Earlier this year, a lot of people were surprised to discover that some people don't have an internal monologue, while those people who don't were surprised to learn other people do. Having only ever lived in your own head, it's pretty weird to discover that other people think differently than you do.
For instance, I assumed that everyone else had an internal monologue, and like mine, that monologue is voiced by Patrick Stewart. To think that some people don't have a monologue portrayed by Captain Pickard was weird enough, without discovering that they hear nothing at all.
Shortly after everyone discovered the other group of thinkers exist, people started to explain to each other what their method of thinking is like, and how the other one is plain weird. In one Reddit thread, user Vadermaulkylo posted, "Today, I told my mom that I have no internal monologue and she stared at me like I have three heads. Is having one common?" They confessed they had thought it was a fictional concept made up as a narrative device in the TV show Dexter (about a surprisingly teary psychopath).
What it's like not to have a monologue
After people had called the poor Redditor a non-playable character enough times to get it out of their systems, several people (including the OP) described what it's actually like to not have an internal monologue.
“So if your boss asks you to do something right at the point you were planning to leave work you don’t think ‘oh f***ing s**t b*lls what a pain? in your head, while saying ‘No problem at all boss,’ out loud?” one user asked.
“No. Never had that," Vadermaulkylo responded. "If I’m asked to do something I don’t wanna do, I just get kinda frustrated but that’s about it. I don’t really think to myself.”
Others confirmed their experience was similar.
"I’m the same way," said user GohanShmohan. "I don’t have any conscious thought about what I’m feeling, or any stream of dialogue describing it to myself. I just feel it. It’s like the inner dialogue is the middle man in my head, who just isn’t there."
For others, it was a bit more complicated.

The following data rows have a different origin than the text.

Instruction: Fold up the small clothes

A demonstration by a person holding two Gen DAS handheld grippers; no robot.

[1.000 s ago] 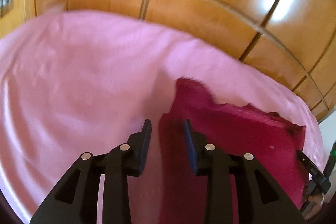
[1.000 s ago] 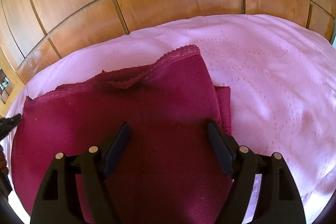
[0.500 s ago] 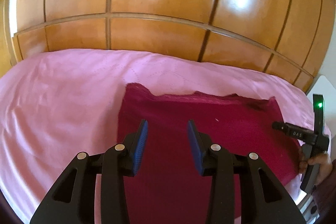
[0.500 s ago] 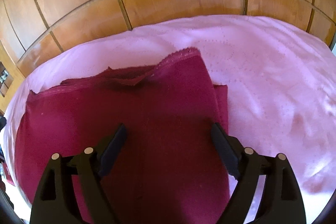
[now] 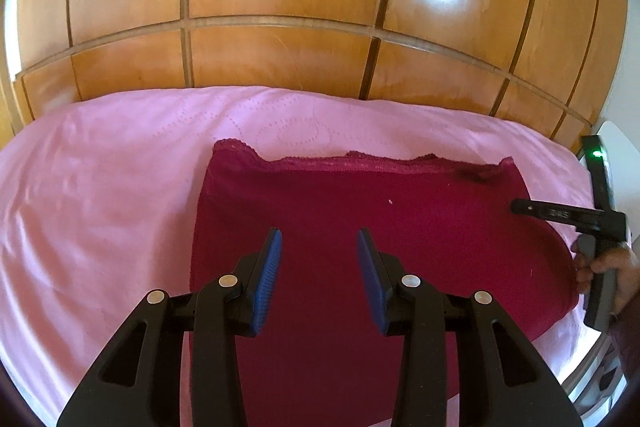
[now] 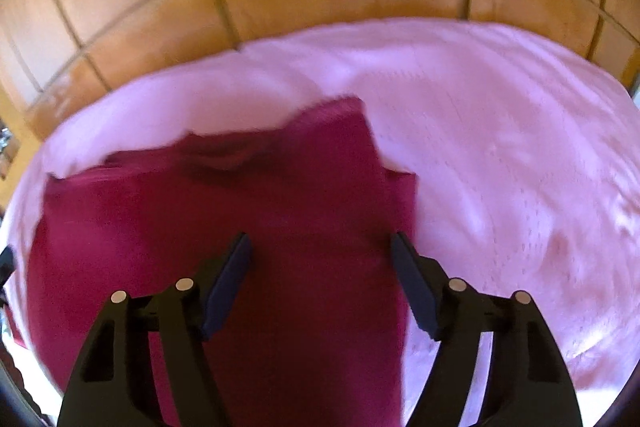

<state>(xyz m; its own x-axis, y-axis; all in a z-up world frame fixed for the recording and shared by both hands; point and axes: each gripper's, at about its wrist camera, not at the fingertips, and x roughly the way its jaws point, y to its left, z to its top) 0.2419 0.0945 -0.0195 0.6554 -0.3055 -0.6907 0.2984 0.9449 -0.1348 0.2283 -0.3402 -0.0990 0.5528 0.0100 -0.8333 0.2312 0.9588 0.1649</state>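
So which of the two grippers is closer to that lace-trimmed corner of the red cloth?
Left. The left gripper hangs over the red cloth just below that corner; the right gripper reaches in from the cloth's opposite edge.

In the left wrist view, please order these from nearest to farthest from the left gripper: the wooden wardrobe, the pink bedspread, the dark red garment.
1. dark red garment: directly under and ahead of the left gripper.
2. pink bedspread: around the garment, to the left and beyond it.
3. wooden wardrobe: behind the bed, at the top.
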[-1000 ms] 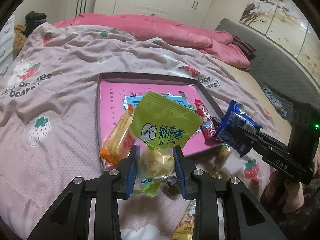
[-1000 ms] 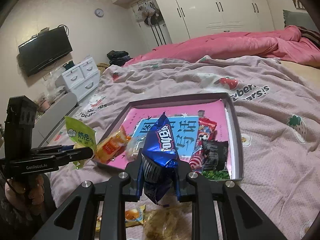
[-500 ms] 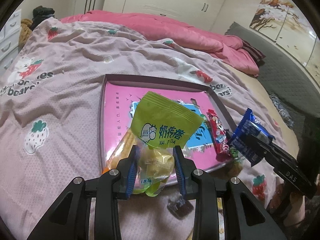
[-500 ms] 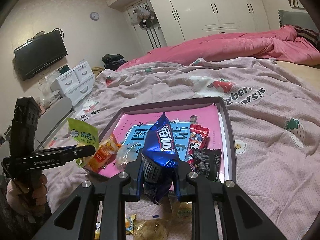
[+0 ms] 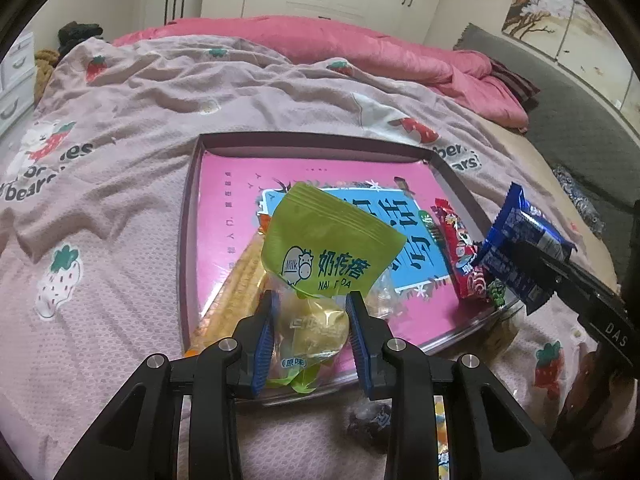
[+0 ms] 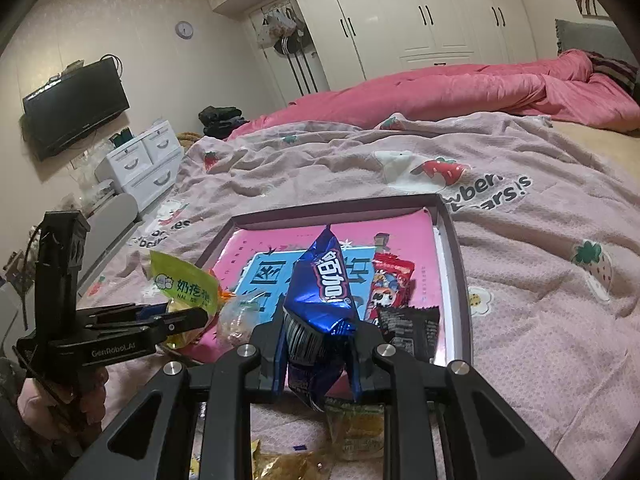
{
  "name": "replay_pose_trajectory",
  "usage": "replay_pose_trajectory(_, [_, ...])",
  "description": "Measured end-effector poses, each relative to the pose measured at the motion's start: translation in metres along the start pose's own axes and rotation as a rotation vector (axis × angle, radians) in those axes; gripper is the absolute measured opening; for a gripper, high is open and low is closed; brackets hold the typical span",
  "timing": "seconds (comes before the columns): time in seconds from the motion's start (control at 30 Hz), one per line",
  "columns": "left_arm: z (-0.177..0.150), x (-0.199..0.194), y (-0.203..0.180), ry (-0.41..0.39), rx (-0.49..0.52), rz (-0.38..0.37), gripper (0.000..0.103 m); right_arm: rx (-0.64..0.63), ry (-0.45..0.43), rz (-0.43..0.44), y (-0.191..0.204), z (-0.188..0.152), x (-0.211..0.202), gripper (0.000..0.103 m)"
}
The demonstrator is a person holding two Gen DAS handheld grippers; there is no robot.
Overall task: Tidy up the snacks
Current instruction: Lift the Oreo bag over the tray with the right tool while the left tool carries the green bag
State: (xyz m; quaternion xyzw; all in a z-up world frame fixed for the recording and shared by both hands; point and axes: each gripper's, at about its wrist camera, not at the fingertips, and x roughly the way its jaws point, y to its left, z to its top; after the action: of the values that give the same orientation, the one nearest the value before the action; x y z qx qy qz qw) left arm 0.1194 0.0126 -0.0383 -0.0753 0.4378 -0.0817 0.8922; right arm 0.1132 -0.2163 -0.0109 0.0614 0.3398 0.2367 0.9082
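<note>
A shallow tray [image 5: 188, 240] [image 6: 456, 264] with a pink and blue printed bottom lies on the bed. My left gripper [image 5: 312, 312] [image 6: 200, 314] is shut on a green milk-candy bag [image 5: 328, 248] [image 6: 184, 284], held over the tray's near left part. My right gripper [image 6: 318, 332] [image 5: 516, 252] is shut on a shiny blue snack packet [image 6: 324, 288] [image 5: 520, 240], held upright over the tray's near edge. In the tray lie an orange cracker pack [image 5: 236, 280], a red packet [image 5: 460, 248] [image 6: 390, 284], a black packet [image 6: 412, 328] and a clear wrapped sweet [image 6: 236, 320].
Loose snacks lie on the strawberry-print blanket [image 5: 112, 216] in front of the tray: a dark wrapped sweet [image 5: 368, 420], yellow packets [image 6: 356, 428] [image 6: 288, 464]. A pink duvet [image 6: 480, 88] is bunched at the bed's far side. White drawers [image 6: 144, 160] stand left.
My left gripper has moved forward and down with the green bag, from in front of the tray to over its near left part. The right gripper holds its blue packet almost still.
</note>
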Motion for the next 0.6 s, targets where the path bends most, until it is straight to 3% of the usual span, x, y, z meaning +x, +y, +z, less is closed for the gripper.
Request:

"I don't have a inner monologue either. Any time I have to communicate outside my head with words, I have to "translate" what I'm thinking. That takes time and effort. It's why I vastly prefer written communication over verbal, since you can take more time than the instant response a verbal conversation requires," Redditor BobbitWormJoe wrote.
"When I know I will need to verbally communicate (such as if I need to make a phone call or bring up a topic at a meeting), I prepare mentally as much as possible so I know what words I actually need to say. On the other hand, if I'm in a conversation where I haven't had time to organize and translate my thoughts ahead of time, I constantly have long pauses where I'm doing it in real time, which comes off as weird to people who notice it. This annoyed my wife for a long time until we both realized why it was happening."
Asked if they ever got songs stuck in their head, Vadermaulkylo replied: "Actually that’s probably the closest thing I have to one. Currently got a couple songs from that new Lil Wayne album in my head. I read stuff in my head too of course."
What it's like to have a monologue
"Thoughts are words," user merewautt wrote. "I can't imagine a thought not as a verbal construction. All my thoughts are colored by the physical parts of different emotions, but they're all words. I can imagine being physically angry for a moment without verbally thinking it (my heart would be racing, maybe my shoulders shake, muscles tense up, etc) but I can't imagine being aware of any of my physical emotions without thoughts as language. My internal monologue while my body was having the physical anger response would be (inner monologue in parenthesis):
(Oh f this b***h, she's being such a hypocrite) -out loud- YOU'RE BEING A F***ING HYPOCRITE, (she's gonna say it's not the same because----) IT'S NOT THE SAME AND YOU KNOW IT."
Many people agreed feeling the emotion of being angry went hand in hand with an internal monologue of ranting and quite a lot of swearing, and couldn't imagine just feeling a physical response to an emotion without a constant stream of thoughts as words to articulate it to themselves. Merewautt pointed out this is how Freudian slips happen, when you aren't planning to say something out loud, but you're thinking it and "lose the filter" on your inner monologue.
Others asked whether people with monologues walk around narrating their lives like Bridgette Jones, which, to be honest, kind of.
What does the science say?
In scientific studies, it seems people experience more of a mix than the self-selected responders to a viral post that implied it was either/or.
A small study in 2011 tried to get a better picture of how people think. They gave beepers to a random sample of students. When the beeper went off, they had to note down what was going on inside their heads moments before it went off. This went on for several weeks, to get them used to it and then to get an accurate picture of what was happening inside their minds.
"Subjects experienced themselves as inwardly talking to themselves in 26 percent of all samples," the team wrote in Psychology Today. "But there were large individual differences: some subjects never experienced inner speech; other subjects experienced inner speech in as many as 75 percent of their samples. The median percentage across subjects was 20 percent.
"Some people talk to themselves a lot, some never, some occasionally."